Data excerpts
○ ○ ○

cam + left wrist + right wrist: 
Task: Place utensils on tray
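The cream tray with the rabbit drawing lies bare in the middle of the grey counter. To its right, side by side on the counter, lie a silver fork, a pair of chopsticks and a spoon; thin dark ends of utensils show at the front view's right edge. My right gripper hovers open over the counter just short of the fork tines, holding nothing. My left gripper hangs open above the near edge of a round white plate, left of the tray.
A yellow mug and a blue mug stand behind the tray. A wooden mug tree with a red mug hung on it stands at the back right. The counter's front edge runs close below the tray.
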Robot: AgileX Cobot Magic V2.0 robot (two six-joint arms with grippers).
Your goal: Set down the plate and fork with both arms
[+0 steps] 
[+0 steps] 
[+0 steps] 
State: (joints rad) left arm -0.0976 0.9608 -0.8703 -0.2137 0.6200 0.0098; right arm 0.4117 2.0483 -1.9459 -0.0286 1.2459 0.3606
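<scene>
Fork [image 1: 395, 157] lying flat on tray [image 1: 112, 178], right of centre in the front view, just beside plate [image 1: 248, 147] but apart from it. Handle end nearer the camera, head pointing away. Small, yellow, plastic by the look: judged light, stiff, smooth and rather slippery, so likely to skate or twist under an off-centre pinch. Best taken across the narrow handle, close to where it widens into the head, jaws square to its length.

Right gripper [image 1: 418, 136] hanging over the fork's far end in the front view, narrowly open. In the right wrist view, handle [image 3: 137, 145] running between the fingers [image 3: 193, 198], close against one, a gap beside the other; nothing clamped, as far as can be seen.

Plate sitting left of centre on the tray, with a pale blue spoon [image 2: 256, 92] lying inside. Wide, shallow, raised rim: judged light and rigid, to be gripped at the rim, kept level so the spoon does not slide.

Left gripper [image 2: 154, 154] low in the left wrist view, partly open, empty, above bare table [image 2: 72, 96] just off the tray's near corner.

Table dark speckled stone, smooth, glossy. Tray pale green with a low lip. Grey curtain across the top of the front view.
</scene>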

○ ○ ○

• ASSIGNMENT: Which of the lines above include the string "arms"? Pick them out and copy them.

• EXERCISE RESPONSE:
Robot: AgileX Cobot Magic V2.0 robot (two six-joint arms with grippers).
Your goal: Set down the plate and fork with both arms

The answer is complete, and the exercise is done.